Tell us about your position at EntryPointDC.

I love what I get to do. EntryPointDC is the DCJCC’s programming for young professionals so I do about two to four programs a month — social, cultural, educational. As long as it looks cool and Jewish, I’m all over it.

We just had a huge program for Shavuot where we studied and ate cheesecakes and ice cream sundaes because that’s what you do. We had a happy hour. We have a community service project coming up. We have a Shabbat dinner and a show with the DCJCC’s theater company Theater J. So really kind of a wide variety of things.

I get to meet people and say, ‘You want to be Jewish and you want to do Jewish things, and I want to help you do that.’ How can I do that? How can I utilize the resources of the JCC? Our film department and our literary department. Our music department. Our LGBT program, GLOE. What can I use from here to bring you in and how can I connect you to other awesome Jewish things going on in the city?’
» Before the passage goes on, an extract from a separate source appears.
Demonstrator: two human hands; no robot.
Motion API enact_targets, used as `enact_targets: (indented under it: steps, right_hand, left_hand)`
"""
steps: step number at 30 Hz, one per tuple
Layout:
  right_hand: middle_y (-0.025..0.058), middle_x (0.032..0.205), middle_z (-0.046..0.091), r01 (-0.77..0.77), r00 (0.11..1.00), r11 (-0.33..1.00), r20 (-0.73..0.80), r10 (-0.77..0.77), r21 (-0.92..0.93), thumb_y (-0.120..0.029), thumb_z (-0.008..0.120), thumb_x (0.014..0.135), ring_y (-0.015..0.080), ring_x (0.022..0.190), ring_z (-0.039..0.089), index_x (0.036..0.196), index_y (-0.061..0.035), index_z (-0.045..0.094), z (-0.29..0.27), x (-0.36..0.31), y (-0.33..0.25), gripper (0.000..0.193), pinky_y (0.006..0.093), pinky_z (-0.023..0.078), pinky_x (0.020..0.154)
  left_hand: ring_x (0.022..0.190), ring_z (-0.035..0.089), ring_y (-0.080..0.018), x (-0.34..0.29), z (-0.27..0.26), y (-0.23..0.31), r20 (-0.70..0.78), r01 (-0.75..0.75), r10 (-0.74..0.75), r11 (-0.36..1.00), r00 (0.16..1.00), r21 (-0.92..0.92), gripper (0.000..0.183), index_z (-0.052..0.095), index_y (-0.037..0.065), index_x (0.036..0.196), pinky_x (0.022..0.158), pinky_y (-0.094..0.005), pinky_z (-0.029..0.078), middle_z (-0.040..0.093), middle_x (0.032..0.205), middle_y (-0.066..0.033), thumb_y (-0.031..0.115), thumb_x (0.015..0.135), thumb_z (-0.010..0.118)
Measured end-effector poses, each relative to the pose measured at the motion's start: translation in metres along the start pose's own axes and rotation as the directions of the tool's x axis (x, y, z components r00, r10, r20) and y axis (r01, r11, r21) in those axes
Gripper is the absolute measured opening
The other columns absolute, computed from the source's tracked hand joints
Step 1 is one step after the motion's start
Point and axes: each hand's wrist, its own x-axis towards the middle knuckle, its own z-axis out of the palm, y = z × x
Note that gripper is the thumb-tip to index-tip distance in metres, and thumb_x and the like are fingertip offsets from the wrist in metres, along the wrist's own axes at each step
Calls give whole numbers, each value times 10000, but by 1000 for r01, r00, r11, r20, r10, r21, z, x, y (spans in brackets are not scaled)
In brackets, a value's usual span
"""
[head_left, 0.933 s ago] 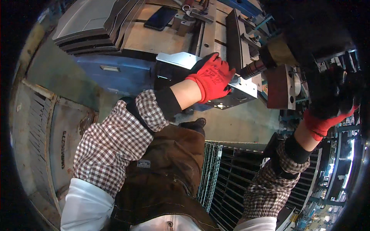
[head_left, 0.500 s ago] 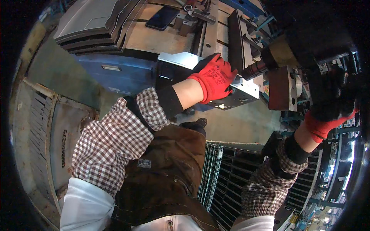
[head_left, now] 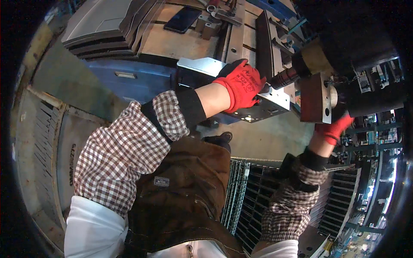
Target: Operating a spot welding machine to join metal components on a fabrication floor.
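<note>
Left hand (head_left: 241, 84) clamped on metal bracket (head_left: 262, 105) beneath palm; right hand (head_left: 333, 131) state unclear

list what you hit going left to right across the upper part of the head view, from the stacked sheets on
stack of grey metal sheets → dark phone → left hand in a red glove, on the bent metal bracket → dark spindle tip → brown metal block → right hand, partly hidden behind the block
</note>
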Motion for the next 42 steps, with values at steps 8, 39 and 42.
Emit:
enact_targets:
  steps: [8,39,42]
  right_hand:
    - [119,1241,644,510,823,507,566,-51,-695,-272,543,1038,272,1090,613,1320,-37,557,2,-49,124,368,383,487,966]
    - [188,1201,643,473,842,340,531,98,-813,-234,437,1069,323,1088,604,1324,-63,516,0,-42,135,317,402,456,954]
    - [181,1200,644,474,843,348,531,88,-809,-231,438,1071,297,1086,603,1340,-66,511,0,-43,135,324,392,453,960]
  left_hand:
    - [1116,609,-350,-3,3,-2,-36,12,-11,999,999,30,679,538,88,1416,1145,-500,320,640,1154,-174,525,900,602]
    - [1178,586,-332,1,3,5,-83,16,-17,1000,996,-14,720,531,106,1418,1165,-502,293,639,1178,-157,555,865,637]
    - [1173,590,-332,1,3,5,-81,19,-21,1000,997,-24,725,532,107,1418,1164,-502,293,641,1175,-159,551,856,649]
What do you love about D.C.?

Everything but the rent. It’s just such an exciting city. I’m coming up on my 11th anniversary of first moving to D.C. and it’s so not the place it was in 2004 when I got here. So for me it’s been really exciting to watch that change. I remember I would never have come to 14th Street and now I’m on 14th Street all the time. We have such an amazing culture here. There’s something going on all the time. There’s an amazing theater scene. Cultural events. Museums. Great spaces to just hang out in and really great restaurants too which I love. Move to D.C.

Where is the craziest place that you have scuba dived?

I was on vacation with my family in the Cayman Islands in the end of March, right before Passover this year. I can’t remember the name of the reef, but there were sharks everywhere, [and] that was very exciting. My father had a camera at the time so there are a lot of pictures of sharks and a lot of pictures of my sister and me pointing at sharks.